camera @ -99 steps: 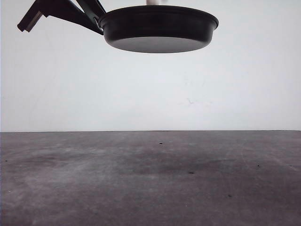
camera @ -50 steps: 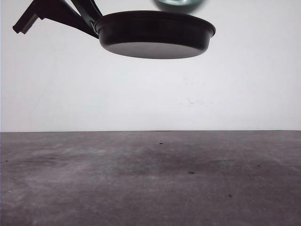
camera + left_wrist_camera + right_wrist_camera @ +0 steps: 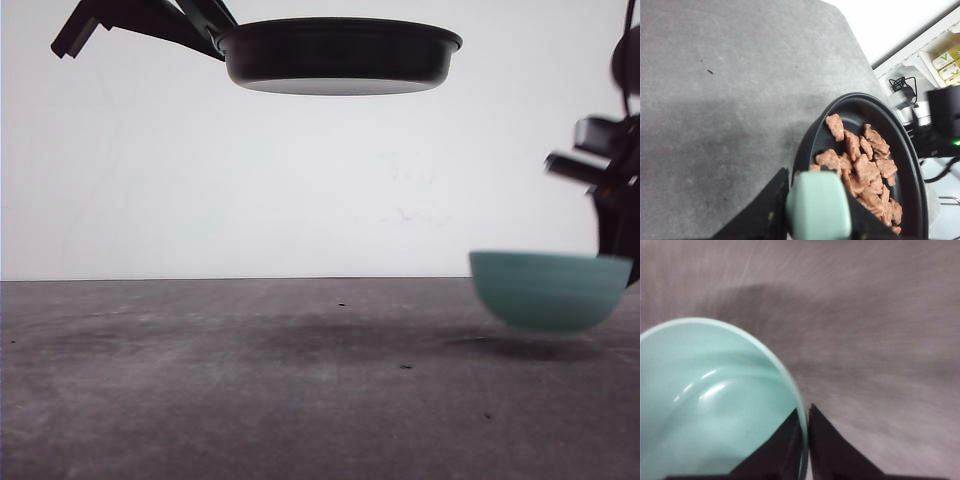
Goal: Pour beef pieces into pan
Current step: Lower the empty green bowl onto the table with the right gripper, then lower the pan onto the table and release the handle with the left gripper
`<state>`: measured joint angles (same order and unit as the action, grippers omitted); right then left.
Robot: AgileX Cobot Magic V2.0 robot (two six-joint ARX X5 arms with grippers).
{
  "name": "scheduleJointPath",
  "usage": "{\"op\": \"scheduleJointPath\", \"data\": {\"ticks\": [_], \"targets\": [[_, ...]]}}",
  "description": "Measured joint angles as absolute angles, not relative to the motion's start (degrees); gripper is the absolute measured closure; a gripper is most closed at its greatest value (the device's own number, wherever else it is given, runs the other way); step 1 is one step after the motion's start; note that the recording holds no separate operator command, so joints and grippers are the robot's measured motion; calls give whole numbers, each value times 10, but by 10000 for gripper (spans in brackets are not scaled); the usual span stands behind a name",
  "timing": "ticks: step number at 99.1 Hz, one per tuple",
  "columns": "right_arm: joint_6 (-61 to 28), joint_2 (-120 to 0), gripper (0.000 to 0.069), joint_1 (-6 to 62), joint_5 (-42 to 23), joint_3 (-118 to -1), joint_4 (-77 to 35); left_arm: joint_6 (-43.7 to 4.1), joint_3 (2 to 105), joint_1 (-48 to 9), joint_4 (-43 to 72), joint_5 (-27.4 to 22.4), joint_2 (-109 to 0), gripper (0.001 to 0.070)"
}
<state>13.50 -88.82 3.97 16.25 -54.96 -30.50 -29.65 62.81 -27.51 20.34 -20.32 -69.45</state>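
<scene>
Table [image 3: 200, 400]: you see bare grey surface, with a soft shadow under the bowl.
Pan [image 3: 340, 55]: you find it held high at 12 o'clock in the front view, slightly higher and more level than half a second ago.
Bowl [image 3: 545, 290]: half a second ago it was just above the pan; now it is low at 3 o'clock, close over the table, upright and blurred.
Left gripper [image 3: 815, 210]: fingers clamped on the pan's mint-green handle [image 3: 817, 205].
Right gripper [image 3: 806, 440]: fingers pinched on the bowl's rim.
Beef pieces [image 3: 865, 172]: you see them heaped inside the pan.
</scene>
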Motion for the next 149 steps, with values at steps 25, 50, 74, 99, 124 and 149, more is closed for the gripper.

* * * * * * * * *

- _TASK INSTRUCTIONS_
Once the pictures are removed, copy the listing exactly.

- _RESPONSE TO THIS EXERCISE_
camera @ -99 steps: 
camera @ -50 steps: 
camera + left_wrist_camera + right_wrist_camera @ +0 steps: 
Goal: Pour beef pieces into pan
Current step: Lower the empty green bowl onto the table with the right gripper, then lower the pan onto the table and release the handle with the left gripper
`<state>`: measured joint angles (same order and unit as the action, grippers omitted); right then left.
Robot: AgileX Cobot Magic V2.0 robot (two six-joint ARX X5 arms with grippers).
{
  "name": "scheduleJointPath",
  "usage": "{\"op\": \"scheduleJointPath\", \"data\": {\"ticks\": [_], \"targets\": [[_, ...]]}}",
  "description": "Measured joint angles as absolute angles, not relative to the motion's start (degrees); gripper is the absolute measured closure; a gripper is most closed at its greatest value (the device's own number, wherever else it is given, runs the other way); step 1 is one step after the motion's start; note that the recording holds no separate operator command, so joints and grippers are the robot's measured motion; calls give whole numbers, each value times 10, but by 10000 for gripper (spans in brackets are not scaled); the usual span stands behind a name",
  "timing": "ticks: step number at 99.1 Hz, one per tuple",
  "columns": "right_arm: joint_6 (-61 to 28), joint_2 (-120 to 0), gripper (0.000 to 0.069), joint_1 (-6 to 62), joint_5 (-42 to 23), joint_3 (-118 to -1), joint_4 (-77 to 35); left_arm: joint_6 (-43.7 to 4.1), joint_3 (2 to 105), joint_1 (-48 to 9), joint_4 (-43 to 72), joint_5 (-27.4 to 22.4), joint_2 (-109 to 0), gripper (0.001 to 0.070)"
}
<state>13.50 -88.82 3.97 16.25 -54.96 -30.50 -29.65 62.81 -27.51 20.34 -20.32 -69.45</state>
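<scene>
Table [image 3: 200, 400]: you see bare grey surface, with a soft shadow under the bowl.
Pan [image 3: 340, 55]: you find it held high at 12 o'clock in the front view, slightly higher and more level than half a second ago.
Bowl [image 3: 545, 290]: half a second ago it was just above the pan; now it is low at 3 o'clock, close over the table, upright and blurred.
Left gripper [image 3: 815, 210]: fingers clamped on the pan's mint-green handle [image 3: 817, 205].
Right gripper [image 3: 806, 440]: fingers pinched on the bowl's rim.
Beef pieces [image 3: 865, 172]: you see them heaped inside the pan.
</scene>
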Motion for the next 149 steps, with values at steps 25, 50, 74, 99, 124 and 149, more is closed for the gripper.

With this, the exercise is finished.